Pour atteindre des taux d'approvisionnement élevés, les agriculteurs utilisent de nombreux moyens de production : De l'énergie directe sous forme d'électricité, de combustibles et de carburants. Et un multiple de cela en énergie indirecte ou "grise", qui se trouve dans les produits nécessaires - outre les aliments pour animaux, par exemple les semences, les engrais, les pesticides ainsi que les outils, les machines et les étables. Selon les estimations, notre L'agriculture consomme environ deux à trois fois plus d'énergie extérieure qu'elle n'en produit sous forme de nourriture.3 Nous importons la plus grande partie de cette énergie étrangère. Le degré d'autosuffisance repose toutefois sur le fait que les moyens de production sont disponibles même en cas de crise.
Pour évaluer la sécurité de l'approvisionnement, un indicateur approprié devrait à mon avis également tenir compte du bilan énergétique de la production nationale et comptabiliser négativement les importations d'énergie. Or, jusqu'à présent, les méthodes permettant d'intégrer de manière pertinente de telles dépendances dans le bilan alimentaire font défaut.
Une telle approche serait également pertinente pour la crise climatique. La chaleur, les sécheresses et les fortes précipitations mettent déjà l'agriculture à l'épreuve en de nombreux endroits. Tant que l'énergie importée proviendra de sources fossiles et que les aliments pour animaux pousseront sur des forêts vierges défrichées, les importations alimenteront le changement climatique et mettront ainsi en péril les rendements indigènes.
Nous ne nous nourrissons pas uniquement de calories
Du point de vue de la santé également, le degré d'autosuffisance n'a guère de sens aujourd'hui. Les aliments pauvres en énergie mais riches en nutriments, comme les légumes et les fruits, pèsent peu. Le sucre, en revanche, pèse lourd dans la balance avec sa forte teneur en énergie. Au nom de l'autosuffisance, on encourage la production, alors que le sucre est nocif dans les quantités consommées aujourd'hui.

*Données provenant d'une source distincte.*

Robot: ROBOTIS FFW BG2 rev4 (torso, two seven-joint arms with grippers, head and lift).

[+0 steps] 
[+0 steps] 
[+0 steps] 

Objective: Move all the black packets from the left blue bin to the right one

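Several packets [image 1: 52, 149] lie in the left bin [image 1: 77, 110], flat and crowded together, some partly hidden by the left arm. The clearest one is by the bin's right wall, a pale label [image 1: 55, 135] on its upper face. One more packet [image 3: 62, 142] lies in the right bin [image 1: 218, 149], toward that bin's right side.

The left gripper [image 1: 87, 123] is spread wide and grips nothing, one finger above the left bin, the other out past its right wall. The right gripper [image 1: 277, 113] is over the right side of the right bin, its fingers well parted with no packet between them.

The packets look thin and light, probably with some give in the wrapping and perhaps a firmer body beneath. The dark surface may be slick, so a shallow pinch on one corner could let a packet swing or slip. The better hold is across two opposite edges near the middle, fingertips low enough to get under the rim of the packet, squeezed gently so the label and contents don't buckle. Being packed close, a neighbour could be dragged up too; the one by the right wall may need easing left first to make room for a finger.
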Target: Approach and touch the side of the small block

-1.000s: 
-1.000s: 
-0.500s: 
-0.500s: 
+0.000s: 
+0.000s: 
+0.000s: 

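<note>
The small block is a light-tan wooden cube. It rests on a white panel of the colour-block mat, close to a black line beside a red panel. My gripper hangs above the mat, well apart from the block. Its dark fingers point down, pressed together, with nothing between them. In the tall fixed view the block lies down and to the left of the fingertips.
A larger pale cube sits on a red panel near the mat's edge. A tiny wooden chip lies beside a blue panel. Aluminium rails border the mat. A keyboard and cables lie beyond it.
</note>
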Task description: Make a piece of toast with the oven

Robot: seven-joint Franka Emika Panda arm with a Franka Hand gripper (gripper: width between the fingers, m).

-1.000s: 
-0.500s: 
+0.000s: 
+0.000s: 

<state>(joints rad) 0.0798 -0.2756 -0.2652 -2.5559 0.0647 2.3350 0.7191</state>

150 ans de sciences agronomiques
En 1871, le département administratif de l'agriculture a été créé à l'ETH Zurich. Aujourd'hui, l'Institut des sciences agronomiques fête ses 150 ans d'existence en organisant différents événements au cours de l'année du jubilé.
Sur le Site web de l'anniversaire vous trouverez une chronologie des faits historiques et une sélection d'articles des 150 dernières années.
Nous consommons également du lait et de la viande de manière malsaine. En revanche, la Suisse ne produit elle-même qu'une petite partie des légumes, fruits et noix sains. Il serait envisageable d'orienter le degré d'auto-approvisionnement vers une alimentation équilibrée au lieu de le mesurer comme jusqu'à présent à la consommation actuelle. En tout cas, un passage des aliments d'origine animale à davantage d'aliments d'origine végétale renforcerait aussi nettement l'autosuffisance.
Quelle agriculture voulons-nous ?
Pour moi, il est clair que l'agriculture de demain doit être durable et remplir plusieurs fonctions. Elle doit fournir aux gens des aliments sains en toute sécurité, protéger le climat et les terres cultivables et préserver la biodiversité.
Nous devrions repenser le degré d'autosuffisance pour cette agriculture multifonctionnelle. Ainsi, cet indicateur central serait également pertinent pour les crises actuelles. Et pourrait aider à concilier les intérêts productifs et écologiques dans la politique agricole.
Références
1 Rapport agricole 2020 : taux d'auto-approvisionnement page externehttps://www.agrarbericht.ch/de/markt/marktentwicklungen/selbstversorgungsgrad
2 Vision Landwirtschaft : fiche d'information n° 5 (2015) : page externeAgriculture multifonctionnelle.